O Brasil está preparado para a crise econômica?

Governo aposta em reservas e investimentos no PAC para uma ‘blindagem’ do paísO fantasma de uma iminente recessão da economia norte-americana está assombrando Brasília. Desde o início da crise desencadeada pelo mercado de hipotecas dos EUA, o governo brasileiro vem tratando de exorcizar os ricos de a crise atingir o país. Dizem que o Brasil atingiu um patamar de “crescimento sustentável” e de que estamos preparados para enfrentar os abalos do mercado.

Dois são os principais argumentos esgrimidos pelo governo. O primeiro é de que os investimentos do Plano de Aceleração do Crescimento (PAC) asseguram o crescimento econômico do país. O segundo é de que existem mais de US$ 170 bilhões em reservas para encarar uma fuga de capitais. Com uma olhada mais de perto, perceberemos que estes argumentos têm a mesma profundidade de um pires.

Maquiagem
Com muita pompa, o governo divulgou no último dia 22 os resultados dos PAC. Entretanto, os dados anunciados foram maquiados. Projetos que ainda não saíram do papel foram considerados em andamento.

Por outro lado, dados obtidos pela ONG Contas Abertas no sistema de acompanhamento dos gastos públicos mantido pelo Tesouro Nacional mostram que o investimento estatal na economia é praticamente o mesmo dos governos anteriores. Os investimentos passaram de 0,66%, no ano anterior, para 0,76% do Produto Interno Bruto, ou seja, há muito mais propaganda do que investimentos estatais na economia. O investimento público perde até mesmo para o governo neoliberal de FHC que em 2002 chegou a 0,83% do PIB.

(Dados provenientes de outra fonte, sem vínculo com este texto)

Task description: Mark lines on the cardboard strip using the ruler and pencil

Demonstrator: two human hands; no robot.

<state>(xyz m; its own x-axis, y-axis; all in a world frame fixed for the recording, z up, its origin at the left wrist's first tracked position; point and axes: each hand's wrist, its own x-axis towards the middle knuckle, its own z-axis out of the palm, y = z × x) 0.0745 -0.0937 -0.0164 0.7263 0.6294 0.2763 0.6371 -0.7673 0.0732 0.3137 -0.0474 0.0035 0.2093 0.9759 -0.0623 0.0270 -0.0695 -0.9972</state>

Outra medida fundamental do PAC é o fomento de investimento privados em infra-estrutura garantida por isenções fiscais. Mas num cenário de recessão da economia norte-americana e retração dos investimentos seria de uma ingenuidade atroz pensar que isso poderia ocorrer.

Dependência
Mas a imprensa e o governo dizem que as reservas internacionais (moeda estrangeira mantida pelo Banco Central) deixam o Brasil mais preparado para as turbulências econômicas. Não dizem, porém, que a aquisição destas reservas deixou nossa economia mais vulnerável do que nunca, uma vez que elas são acumuladas pela venda de títulos públicos. Algo que além de garantir lucros aos banqueiros e investidores, aumentou brutalmente a dívida pública. Não é por outro motivo que a dívida interna quebrou todos os recordes, alcançando mais de R$ 1 trilhão.

A verdade é que Lula não só manteve como aprofundou o mesmo modelo neoliberal de FHC. A abertura da economia tornou o país mais dependente de tudo o que ocorre na economia internacional. A estabilidade da economia que o país gozou nos últimos anos foi apoiada no crescimento da economia mundial. Mas a bonança acabou.

Como subproduto da redução de investimentos, até mesmo o setor do etanol – defendido com tanta euforia pelo governo – deu sinais de profunda desaceleração, com exportações de álcool em queda e o anuncio do adiamento de projetos de ampliação do setor.

Por outro lado, a crise hipotecária já começa a causar instabilidade nos juros e no crédito de setores marcados pela expansão. Uma reportagem do jornal Valor Econômico do dia 23 de janeiro mostra que no mercado de automóveis, por exemplo, financeiras começam a reduzir os prazos dos planos de pagamentos e aumentar a taxa de juros. Um automóvel de R$ 20 mil que num plano de 60 meses tinha como parcela de R$ 454, hoje tem R$ 514.

Pagar a conta
Perante a crise, o governo Lula vai agir como qualquer outro governo neoliberal, isto é, vai querer que os trabalhadores paguem a conta das perdas dos capitalistas.

Em meio à turbulência, o governo decidiu enviar ao Congresso projetos de lei pontuais para alterar a Previdência. O anúncio foi feito nesta terça-feira pelo ministro Luiz Marinho. As alterações afetariam, a princípio, os requisitos mínimos de acesso ao beneficio e a fórmula do cálculo do fator previdenciário.

Mudanças como o tempo de contribuição e o aumento da idade mínimo poderiam vir nesse pacote. A aprovação destas medidas representaria um duro golpe nos trabalhadores e só beneficiaria o grande capital.